• _WORK TO BE COMPLETED_: Leave out the images and return all the data word for word.

[[ STORED DATA open ]]

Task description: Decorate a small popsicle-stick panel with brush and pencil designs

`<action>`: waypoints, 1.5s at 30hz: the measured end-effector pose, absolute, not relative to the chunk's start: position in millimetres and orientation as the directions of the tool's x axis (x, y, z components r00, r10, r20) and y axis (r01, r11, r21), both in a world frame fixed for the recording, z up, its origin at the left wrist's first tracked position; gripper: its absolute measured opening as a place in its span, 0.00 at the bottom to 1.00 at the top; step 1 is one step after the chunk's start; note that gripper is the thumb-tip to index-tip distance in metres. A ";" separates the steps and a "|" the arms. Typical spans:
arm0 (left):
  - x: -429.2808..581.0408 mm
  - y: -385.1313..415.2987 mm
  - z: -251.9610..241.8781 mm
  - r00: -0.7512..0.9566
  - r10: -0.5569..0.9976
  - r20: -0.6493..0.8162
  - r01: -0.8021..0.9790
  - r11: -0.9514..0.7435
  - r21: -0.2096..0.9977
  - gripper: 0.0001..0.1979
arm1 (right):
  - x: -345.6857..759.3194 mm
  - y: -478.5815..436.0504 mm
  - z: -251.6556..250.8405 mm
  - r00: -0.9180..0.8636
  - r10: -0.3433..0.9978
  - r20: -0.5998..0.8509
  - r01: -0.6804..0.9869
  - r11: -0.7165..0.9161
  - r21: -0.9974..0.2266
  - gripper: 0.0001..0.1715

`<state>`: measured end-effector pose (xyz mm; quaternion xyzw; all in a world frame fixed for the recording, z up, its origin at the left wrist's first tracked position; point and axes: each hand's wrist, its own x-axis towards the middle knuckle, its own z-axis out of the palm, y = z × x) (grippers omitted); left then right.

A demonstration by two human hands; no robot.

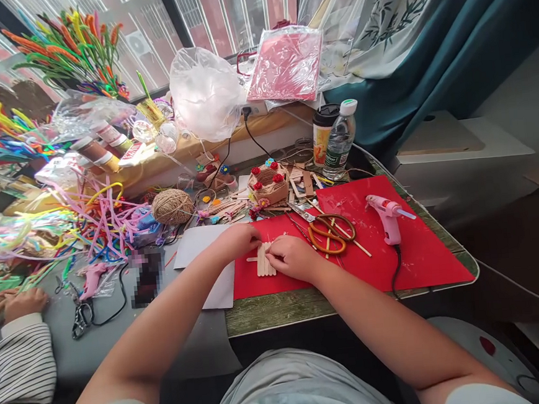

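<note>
Grey shirt (288, 387) fills the bottom of the view, both bare forearms reaching out from it over the worktop (278, 310). Biggest thing under the hands is the red mat (418, 259), spreading out to the right of the right hand. A pale grey sheet (210, 281) lies under the left wrist.

Now the hands. They're close together, almost touching. Left hand (239, 240) has its fingers curled down onto the far end of the craft sticks (265, 261), and right hand (292, 257) pinches their right edge. Both are closed on that little row, which lies flat on the mat between them, the sticks side by side.

By the look of it, this is the lining-up step, with the sticks being squeezed flush into a panel. Any following move calls for even pressure so the row doesn't fan out.

Just right of the right hand are orange-handled scissors (330, 231), and farther right stands a pink glue gun (387, 214), within reach. Beyond the hands sit a small stick-built box (268, 183) topped with red flowers and a ball of twine (173, 206). Far to the left, another person's hand (23, 302) rests on the worktop.
</note>
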<state>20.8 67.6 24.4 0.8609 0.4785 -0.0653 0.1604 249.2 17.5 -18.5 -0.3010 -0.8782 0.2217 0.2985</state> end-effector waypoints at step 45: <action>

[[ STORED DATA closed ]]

• _TASK RESULT_:
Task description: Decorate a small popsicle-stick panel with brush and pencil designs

`<action>`: waypoints, 1.5s at 30hz: the measured end-effector pose, absolute, not relative to the chunk's start: position in millimetres and orientation as the directions of the tool's x axis (x, y, z components r00, r10, r20) and y axis (r01, r11, r21), both in a world frame fixed for the recording, z up, its origin at the left wrist's first tracked position; gripper: its absolute measured opening as a place in its span, 0.00 at the bottom to 1.00 at the top; step 1 is one step after the chunk's start; note that gripper is the thumb-tip to index-tip distance in metres. A ";" separates the steps and a "|" the arms. Typical spans:
arm0 (left):
  - x: -429.2808..581.0408 mm
  - y: -385.1313..415.2987 mm
  - z: -251.9610..241.8781 mm
  - r00: -0.7512..0.9566
  - r10: -0.5569..0.9976
  - r20: -0.6493..0.8162
  - r01: -0.8021..0.9790
  - r11: -0.9514..0.7435
  - r21: -0.2096..0.9977
  - gripper: 0.0001..0.1979
arm1 (right):
  - x: -345.6857..759.3194 mm
  - y: -478.5815..436.0504 mm
  - z: -251.6556..250.8405 mm
  - r00: -0.9180..0.8636
  - r10: -0.3433..0.9978
  - r20: -0.5998..0.8509
  - r01: -0.6804..0.9869
  - r11: -0.7165..0.9161
  - r21: -0.9974..0.2266
  - gripper: 0.0001..0.1715

`<state>`: measured end-effector pose (xyz mm; quaternion xyzw; all in a world frame fixed for the recording, z up, its origin at the left wrist's first tracked position; point and axes: each hand's wrist, its own x-axis towards the middle knuckle, its own z-axis out of the palm, y = z × x) (grippers omitted); left then right.

A demonstration by two human hands; no robot.


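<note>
Grey shirt (288, 387) fills the bottom of the view, both bare forearms reaching out from it over the worktop (278, 310). Biggest thing under the hands is the red mat (418, 259), spreading out to the right of the right hand. A pale grey sheet (210, 281) lies under the left wrist.

Now the hands. They're close together, almost touching. Left hand (239, 240) has its fingers curled down onto the far end of the craft sticks (265, 261), and right hand (292, 257) pinches their right edge. Both are closed on that little row, which lies flat on the mat between them, the sticks side by side.

By the look of it, this is the lining-up step, with the sticks being squeezed flush into a panel. Any following move calls for even pressure so the row doesn't fan out.

Just right of the right hand are orange-handled scissors (330, 231), and farther right stands a pink glue gun (387, 214), within reach. Beyond the hands sit a small stick-built box (268, 183) topped with red flowers and a ball of twine (173, 206). Far to the left, another person's hand (23, 302) rests on the worktop.
</note>
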<state>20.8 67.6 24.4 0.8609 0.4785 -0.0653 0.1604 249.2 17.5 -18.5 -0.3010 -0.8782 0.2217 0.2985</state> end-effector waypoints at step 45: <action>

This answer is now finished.